L'anticyclone est de retour. Pourtant, le soleil éclatant reste incapable de dissoudre la pesanteur de la solitude. Volonté, raison déposent les armes. Difficile d'avouer sa défaite, alors que l'on prônait depuis des années le sacro-saint contrôle de ses émotions.
Les épreuves portent bien leur nom. A la fois l'événement tragique que nous subissons, mais aussi une sorte de test, d'examen que le destin nous fait passer pour savoir de quel matériau nous sommes sculptés. Sommes-nous en terre fragile, friable qui tombe en poussière à la première secousse venue (et que dire des secousses à répétitions...)? Ou alors, en granit, en apparence indestructible... Résiste-t-il aux coups de boutoir acharnés du destin? Nous sommes les seuls à savoir l'apparition des fissures microscopiques, ressenties avec une douleur sourde et anxieuse, verrouillée à l'intérieur.

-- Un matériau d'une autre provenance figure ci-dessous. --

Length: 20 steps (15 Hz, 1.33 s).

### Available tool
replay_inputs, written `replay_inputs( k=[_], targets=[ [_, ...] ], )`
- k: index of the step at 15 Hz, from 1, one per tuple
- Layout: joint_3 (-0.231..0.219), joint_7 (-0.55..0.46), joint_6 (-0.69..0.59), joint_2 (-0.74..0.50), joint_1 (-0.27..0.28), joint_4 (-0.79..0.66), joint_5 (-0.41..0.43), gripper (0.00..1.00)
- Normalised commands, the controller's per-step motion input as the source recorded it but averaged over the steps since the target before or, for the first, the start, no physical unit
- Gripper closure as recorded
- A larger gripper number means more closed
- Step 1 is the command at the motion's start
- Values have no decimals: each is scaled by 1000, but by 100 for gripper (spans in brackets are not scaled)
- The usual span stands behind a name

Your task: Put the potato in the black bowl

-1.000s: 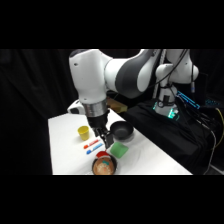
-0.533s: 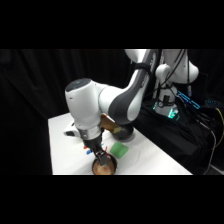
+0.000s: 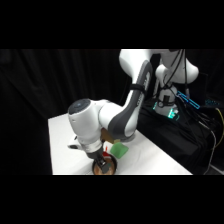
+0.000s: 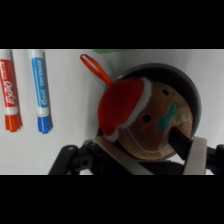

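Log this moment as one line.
tool: down at potato | potato: brown, red hat, in dark bowl | beside it: red marker, blue marker

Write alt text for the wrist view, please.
A round brown plush toy with a face and a red hat sits in a dark bowl, the tool just over it. A red marker and a blue marker lie beside them.

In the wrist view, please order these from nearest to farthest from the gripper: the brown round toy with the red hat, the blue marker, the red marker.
1. The brown round toy with the red hat, directly at the gripper, in a dark bowl.
2. The blue marker, off to the picture's left.
3. The red marker, at the left edge.
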Motion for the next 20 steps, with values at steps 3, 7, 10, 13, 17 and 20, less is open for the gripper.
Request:
replay_inputs(
  k=[3,7,10,13,17,20],
  targets=[
    [32,-17,7,71,23,71,10,34],
    [39,-16,-28,103,2,104,37,66],
    [50,-48,-76,116,-33,133,72,91],
    [63,-68,-113,108,-53,151,91,98],
    [20,-1,-184,-38,-4,81,34,95],
    [-27,71,-322,-272,56,-22,-40,96]
  ],
)
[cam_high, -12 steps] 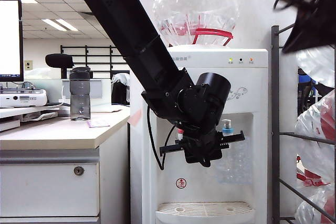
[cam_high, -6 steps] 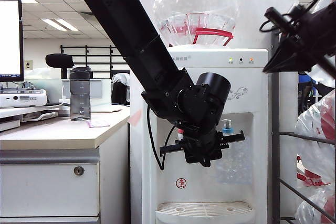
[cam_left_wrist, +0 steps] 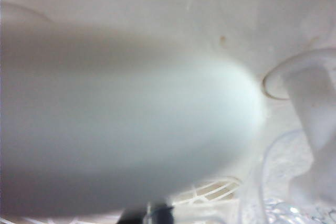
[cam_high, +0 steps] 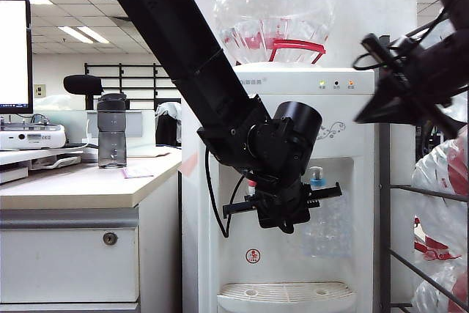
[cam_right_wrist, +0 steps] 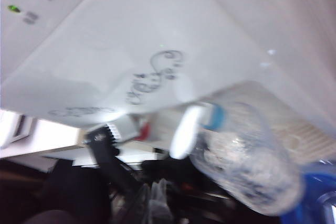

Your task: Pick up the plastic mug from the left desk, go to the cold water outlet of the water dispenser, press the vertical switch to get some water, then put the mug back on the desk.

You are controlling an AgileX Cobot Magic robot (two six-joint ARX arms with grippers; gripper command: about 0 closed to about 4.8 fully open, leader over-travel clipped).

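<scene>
We keep the left gripper [cam_high: 322, 197] clamped shut on the plastic mug [cam_high: 325, 226] below the cold water outlet [cam_high: 316, 176], w/ the right gripper [cam_high: 364, 116], fingers unreadable, beside the water dispenser [cam_high: 344, 130], needing to come squarely onto the vertical switch [cam_right_wrist: 185, 131].

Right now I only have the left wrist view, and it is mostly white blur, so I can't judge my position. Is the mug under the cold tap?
Observer: Yes. The exterior view shows the plastic mug directly below the cold water outlet, held by the left gripper.
Operator: Where is the other arm?
Observer: The right gripper is high at the right of the water dispenser, near its top edge and apart from the taps.
Operator: Is the dispenser powered?
Observer: The right wrist view shows a green indicator light lit.
</scene>
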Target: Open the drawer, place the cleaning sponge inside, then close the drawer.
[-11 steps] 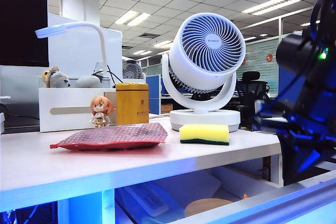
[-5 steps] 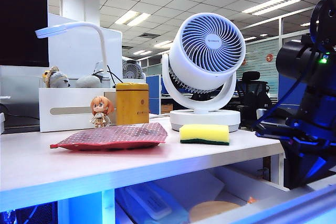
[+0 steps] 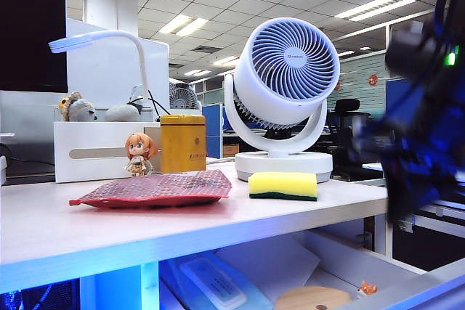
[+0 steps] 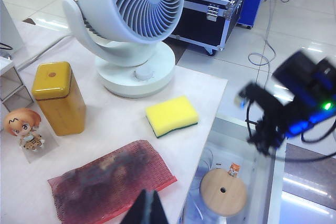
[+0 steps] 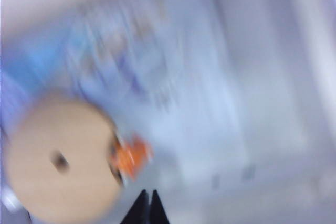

Il est important de garder la face tant que l'édifice tient à peu près debout, par politesse envers les autres et aussi pour nous-mêmes. Pourtant, lors de nos face à face avec nous-mêmes, solitaires et sans fard, plus besoin de ménager les apparences. Nous sommes nus devant la vérité et nous soutenons son regard dans le miroir. Nos échecs, nos compromissions, nos petites gloires vraies ou factices, nos lâchetés et nos grandeurs d'âme - le constat, pour le moment, ne parvient pas à entamer notre amour inébranlable de la vie.
Voilà. J'ai réussi à finir sur une note optimiste... Les apparences sont sauves.